Contents
The potential solutions include the following:
- Remove some of the highly correlated independent variables.
- Linearly combine the independent variables, such as adding them together.
- Perform an analysis designed for highly correlated variables, such as principal components analysis or partial least squares regression.
What does highly correlated data mean?
Correlation simply means a mutual relationship between two or more things. If it is > 0, they are positively correlated. Correlation coefficient varies between -1 and 1. Most important point to note is, correlation measures only the association between the two variables and does not measure causation.
What does the VIF tell you?
Variance inflation factor (VIF) is a measure of the amount of multicollinearity in a set of multiple regression variables. This ratio is calculated for each independent variable.

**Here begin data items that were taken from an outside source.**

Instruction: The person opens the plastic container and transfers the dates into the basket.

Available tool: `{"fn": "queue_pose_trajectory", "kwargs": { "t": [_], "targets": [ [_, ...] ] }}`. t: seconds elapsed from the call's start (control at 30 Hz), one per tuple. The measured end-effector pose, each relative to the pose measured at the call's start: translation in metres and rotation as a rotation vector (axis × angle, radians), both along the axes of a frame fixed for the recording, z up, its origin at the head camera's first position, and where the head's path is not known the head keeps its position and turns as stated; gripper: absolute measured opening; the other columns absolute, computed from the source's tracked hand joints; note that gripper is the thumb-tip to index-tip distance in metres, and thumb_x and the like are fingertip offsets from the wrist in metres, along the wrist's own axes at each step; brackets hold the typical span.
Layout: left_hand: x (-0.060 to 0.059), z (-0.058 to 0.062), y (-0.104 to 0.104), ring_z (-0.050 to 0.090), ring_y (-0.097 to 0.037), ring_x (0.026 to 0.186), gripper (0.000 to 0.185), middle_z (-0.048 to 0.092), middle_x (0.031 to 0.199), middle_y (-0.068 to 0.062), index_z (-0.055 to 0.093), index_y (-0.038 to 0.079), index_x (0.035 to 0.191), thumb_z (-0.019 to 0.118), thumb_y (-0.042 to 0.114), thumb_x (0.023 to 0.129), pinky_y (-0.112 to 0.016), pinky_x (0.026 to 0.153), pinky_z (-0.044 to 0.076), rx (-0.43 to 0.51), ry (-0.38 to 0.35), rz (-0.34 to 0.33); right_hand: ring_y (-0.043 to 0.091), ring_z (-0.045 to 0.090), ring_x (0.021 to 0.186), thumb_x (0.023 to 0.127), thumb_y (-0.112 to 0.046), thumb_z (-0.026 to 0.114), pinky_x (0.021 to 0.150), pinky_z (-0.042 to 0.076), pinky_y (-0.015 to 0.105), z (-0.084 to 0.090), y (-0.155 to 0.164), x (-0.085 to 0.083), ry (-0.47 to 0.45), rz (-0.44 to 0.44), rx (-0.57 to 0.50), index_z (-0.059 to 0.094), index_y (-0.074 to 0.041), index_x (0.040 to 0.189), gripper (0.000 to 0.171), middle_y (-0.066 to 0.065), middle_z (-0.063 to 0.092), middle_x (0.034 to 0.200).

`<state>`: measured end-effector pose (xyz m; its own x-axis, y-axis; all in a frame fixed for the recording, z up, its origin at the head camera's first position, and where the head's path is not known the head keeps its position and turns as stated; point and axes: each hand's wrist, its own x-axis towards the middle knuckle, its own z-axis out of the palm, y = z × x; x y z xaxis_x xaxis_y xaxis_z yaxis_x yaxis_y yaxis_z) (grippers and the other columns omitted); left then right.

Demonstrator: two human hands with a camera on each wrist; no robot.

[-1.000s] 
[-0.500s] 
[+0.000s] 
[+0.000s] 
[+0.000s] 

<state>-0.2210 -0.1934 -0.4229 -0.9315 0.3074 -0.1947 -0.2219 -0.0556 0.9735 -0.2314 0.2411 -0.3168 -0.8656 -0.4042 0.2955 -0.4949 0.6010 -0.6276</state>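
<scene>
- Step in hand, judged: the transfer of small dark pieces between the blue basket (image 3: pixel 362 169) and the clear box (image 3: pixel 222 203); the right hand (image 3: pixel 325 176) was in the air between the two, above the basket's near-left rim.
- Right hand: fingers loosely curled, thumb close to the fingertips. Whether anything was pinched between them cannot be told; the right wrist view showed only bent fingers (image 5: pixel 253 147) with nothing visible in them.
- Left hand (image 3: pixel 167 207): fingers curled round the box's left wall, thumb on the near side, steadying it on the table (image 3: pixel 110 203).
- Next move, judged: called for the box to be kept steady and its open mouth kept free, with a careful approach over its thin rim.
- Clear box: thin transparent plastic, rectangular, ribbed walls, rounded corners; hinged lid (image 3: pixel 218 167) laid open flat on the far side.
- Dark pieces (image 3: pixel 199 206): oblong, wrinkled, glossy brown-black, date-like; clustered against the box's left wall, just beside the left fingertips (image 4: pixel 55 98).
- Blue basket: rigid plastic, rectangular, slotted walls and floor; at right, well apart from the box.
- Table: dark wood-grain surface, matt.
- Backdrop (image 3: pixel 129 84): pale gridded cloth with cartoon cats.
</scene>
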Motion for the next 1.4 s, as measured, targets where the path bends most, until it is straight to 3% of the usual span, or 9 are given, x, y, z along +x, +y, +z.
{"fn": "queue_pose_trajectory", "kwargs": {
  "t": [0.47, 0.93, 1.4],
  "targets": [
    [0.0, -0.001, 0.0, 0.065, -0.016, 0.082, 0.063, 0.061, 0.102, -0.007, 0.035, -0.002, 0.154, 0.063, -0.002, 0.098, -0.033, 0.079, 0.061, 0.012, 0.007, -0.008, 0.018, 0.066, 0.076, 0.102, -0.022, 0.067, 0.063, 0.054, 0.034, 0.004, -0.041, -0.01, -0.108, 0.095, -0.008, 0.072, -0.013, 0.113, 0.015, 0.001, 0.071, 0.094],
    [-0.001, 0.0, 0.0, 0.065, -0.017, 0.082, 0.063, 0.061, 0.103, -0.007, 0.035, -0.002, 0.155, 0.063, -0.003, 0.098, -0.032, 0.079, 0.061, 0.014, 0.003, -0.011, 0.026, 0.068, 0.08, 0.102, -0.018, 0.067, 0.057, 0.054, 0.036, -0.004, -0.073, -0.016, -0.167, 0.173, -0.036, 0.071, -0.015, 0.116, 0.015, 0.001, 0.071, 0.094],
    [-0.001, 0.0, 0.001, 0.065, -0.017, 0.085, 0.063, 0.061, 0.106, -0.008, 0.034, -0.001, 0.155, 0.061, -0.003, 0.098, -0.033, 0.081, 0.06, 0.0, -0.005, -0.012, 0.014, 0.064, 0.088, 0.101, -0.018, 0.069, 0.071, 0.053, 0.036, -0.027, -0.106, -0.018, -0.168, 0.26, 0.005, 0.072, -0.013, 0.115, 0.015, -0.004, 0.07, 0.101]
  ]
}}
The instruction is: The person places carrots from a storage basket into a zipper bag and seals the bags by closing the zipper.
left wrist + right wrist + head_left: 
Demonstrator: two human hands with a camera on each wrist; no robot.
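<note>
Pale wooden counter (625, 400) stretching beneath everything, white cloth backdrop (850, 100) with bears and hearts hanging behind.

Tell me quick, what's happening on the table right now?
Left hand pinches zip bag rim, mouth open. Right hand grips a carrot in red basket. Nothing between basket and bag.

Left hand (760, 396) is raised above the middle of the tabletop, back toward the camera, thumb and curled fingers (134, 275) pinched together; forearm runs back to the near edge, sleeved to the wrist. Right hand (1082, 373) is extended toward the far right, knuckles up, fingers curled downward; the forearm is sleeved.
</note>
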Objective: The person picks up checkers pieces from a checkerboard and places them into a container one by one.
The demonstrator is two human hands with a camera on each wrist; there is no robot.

A high VIF indicates that the associated independent variable is highly collinear with the other variables in the model.
What does it mean when columns have high correlations?
The high correlations suggest that many of the columns contain redundant information, i.e. information from one column is contained in other columns. My first question was: How do I quantify this level of redundancy?
Are there any algorithms that benefit from correlation?
Some algorithms like Naive Bayes actually directly benefit from “positive” correlated features. And others like random forest may indirectly benefit from them. Imagine having 3 features A, B, and C. A and B are highly correlated to the target and to each other, and C isn’t at all.
What happens when predictor variables are highly correlated?
That is, think about the system you are studying and all of the extraneous variables that could influence the system. When predictor variables are correlated, the precision of the estimated regression coefficients decreases as more predictor variables are added to the model.
For the model to be stable enough, the above variance should be low. If the variance of the weights is high, it means that the model is very sensitive to data. The weights differ largely with training data if the variance is high. It means that the model might not perform well with test data.